Желанием разобраться в отношениях со своим временем. В том, какую роль «век джаза» сыграл в его жизни и в жизни его поколения и чем «век джаза» обязан непосредственно ему. На нескольких страницах «Отзвуков века джаза» читатель найдет эмоциональные и вместе с тем продуманные ответы на многие вопросы скоротечной «карнавальной эпохи» в послевоенной американской истории. Источник «века джаза»: не израсходованная в годы войны нервная энергия, «нервная взвинченность» двадцатилетних — и тех, кто попал в окопы, и тех, кто до них не добрался.

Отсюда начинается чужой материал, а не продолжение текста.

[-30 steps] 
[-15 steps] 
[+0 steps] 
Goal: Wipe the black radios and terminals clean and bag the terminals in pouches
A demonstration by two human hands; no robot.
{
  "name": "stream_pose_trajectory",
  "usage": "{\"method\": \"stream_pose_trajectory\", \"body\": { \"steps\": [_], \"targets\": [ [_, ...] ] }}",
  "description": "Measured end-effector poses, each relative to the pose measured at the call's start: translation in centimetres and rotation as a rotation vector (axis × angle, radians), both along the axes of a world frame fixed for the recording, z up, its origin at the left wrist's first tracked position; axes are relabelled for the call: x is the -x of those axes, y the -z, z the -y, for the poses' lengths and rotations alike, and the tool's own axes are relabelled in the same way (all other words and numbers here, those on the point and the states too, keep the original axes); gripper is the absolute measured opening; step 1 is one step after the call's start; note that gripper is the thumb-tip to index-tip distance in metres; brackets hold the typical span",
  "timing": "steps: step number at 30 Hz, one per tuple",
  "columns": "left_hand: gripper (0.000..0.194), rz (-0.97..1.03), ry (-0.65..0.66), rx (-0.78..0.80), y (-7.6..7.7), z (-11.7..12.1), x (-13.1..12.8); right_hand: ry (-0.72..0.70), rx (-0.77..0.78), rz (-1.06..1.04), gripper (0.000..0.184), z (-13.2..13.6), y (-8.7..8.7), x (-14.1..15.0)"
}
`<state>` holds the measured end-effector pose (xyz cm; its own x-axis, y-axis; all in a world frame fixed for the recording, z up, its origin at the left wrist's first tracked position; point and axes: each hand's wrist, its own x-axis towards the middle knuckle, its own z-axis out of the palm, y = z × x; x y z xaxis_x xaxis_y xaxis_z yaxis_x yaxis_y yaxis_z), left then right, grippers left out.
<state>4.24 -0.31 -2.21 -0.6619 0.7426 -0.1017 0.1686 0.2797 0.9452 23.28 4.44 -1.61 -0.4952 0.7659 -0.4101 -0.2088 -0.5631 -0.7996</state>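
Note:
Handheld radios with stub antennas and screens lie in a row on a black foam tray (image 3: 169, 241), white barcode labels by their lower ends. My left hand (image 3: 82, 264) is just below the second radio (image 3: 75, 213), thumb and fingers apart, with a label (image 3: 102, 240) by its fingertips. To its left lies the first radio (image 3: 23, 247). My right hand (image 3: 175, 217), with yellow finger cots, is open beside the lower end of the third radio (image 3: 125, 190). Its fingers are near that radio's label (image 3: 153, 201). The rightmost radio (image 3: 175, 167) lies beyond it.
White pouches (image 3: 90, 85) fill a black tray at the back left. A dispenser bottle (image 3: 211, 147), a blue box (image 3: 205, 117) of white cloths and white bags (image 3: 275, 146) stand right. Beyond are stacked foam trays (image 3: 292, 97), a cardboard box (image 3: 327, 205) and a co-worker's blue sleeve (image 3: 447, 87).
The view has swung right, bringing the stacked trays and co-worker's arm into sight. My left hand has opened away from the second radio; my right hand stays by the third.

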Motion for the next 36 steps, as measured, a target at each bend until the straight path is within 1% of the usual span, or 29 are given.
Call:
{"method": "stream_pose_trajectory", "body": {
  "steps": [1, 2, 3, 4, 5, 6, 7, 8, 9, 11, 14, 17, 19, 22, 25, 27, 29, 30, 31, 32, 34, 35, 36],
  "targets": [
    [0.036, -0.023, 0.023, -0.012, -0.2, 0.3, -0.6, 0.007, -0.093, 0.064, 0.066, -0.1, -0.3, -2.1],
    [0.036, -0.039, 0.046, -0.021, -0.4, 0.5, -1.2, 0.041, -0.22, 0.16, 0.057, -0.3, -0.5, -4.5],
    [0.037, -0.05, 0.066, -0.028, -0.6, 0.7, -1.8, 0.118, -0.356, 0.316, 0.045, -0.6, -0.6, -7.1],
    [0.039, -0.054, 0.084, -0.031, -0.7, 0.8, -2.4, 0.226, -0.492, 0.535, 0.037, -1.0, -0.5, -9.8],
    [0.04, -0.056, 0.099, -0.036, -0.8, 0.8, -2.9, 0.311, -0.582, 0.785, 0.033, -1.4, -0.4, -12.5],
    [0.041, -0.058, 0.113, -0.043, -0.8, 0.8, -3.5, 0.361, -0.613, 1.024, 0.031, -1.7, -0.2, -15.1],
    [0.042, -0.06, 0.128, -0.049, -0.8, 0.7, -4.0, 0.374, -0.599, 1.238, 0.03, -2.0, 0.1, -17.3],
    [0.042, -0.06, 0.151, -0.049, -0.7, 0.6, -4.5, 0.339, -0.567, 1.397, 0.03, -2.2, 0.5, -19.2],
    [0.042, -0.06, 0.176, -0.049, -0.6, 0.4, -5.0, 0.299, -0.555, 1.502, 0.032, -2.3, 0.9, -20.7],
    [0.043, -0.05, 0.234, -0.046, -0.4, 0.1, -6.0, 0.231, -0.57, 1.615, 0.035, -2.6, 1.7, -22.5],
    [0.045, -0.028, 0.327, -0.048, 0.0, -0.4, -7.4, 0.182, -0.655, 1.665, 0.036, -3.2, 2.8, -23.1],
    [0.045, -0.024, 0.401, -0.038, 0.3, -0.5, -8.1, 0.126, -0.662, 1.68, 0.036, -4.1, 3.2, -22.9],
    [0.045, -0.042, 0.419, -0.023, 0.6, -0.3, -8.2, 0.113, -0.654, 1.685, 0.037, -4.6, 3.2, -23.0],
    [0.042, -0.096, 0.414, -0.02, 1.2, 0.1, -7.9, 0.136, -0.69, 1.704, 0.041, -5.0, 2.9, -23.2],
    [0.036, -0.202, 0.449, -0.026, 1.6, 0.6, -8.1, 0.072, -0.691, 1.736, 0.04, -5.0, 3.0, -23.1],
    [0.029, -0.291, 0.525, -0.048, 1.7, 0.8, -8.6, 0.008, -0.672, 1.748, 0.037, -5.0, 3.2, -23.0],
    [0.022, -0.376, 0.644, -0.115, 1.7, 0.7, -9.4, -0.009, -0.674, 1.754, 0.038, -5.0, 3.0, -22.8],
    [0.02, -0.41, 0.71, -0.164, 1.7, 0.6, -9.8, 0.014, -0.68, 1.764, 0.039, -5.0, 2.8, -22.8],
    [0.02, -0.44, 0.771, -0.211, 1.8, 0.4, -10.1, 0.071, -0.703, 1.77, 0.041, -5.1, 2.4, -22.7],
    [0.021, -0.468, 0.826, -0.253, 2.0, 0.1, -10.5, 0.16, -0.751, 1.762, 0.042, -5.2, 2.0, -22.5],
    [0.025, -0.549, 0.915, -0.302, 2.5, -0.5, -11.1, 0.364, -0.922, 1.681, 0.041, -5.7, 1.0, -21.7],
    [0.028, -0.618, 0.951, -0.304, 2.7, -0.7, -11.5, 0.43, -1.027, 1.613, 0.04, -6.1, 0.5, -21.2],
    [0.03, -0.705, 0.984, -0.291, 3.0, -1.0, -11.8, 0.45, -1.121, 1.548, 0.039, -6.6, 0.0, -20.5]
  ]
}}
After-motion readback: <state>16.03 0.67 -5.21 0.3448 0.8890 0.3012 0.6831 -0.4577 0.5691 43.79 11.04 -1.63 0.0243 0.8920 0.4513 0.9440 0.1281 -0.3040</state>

Начало: майские манифестации 1919 года, поиски «невесть куда исчезнувшего флага свободы». Движущие силы: молодое, «самое необузданное из всех поколений», которое «подорвало моральные устои богатых праведников», добропорядочных граждан, почитавших (на словах, во всяком случае) строгую общественную мораль. Отличительные черты поколения «века джаза»: безграничная уверенность в себе (и тоже чаще всего на словах), сверхценность духовной и моральной свободы, новые социальные и литературные кумиры, тотальная раскрепощенность. Конец: черный вторник 19 октября 1929 года. Итоги: до времени растраченная, бурная юность, отчуждение, цинизм, аполитизм, притупившаяся острота восприятия, неприкаянность, блуждания по свету. Свою собственную роль в «веке джаза» Фицджеральд, «выразитель эпохи, ее типичное порождение», в отличие от своих современников и будущих исследователей, не переоценивает: «Писателю достаточно было написать один сносный роман или пьесу, а его уже объявляли гением». О каком писателе и о каком «сносном» романе идет речь — понятно.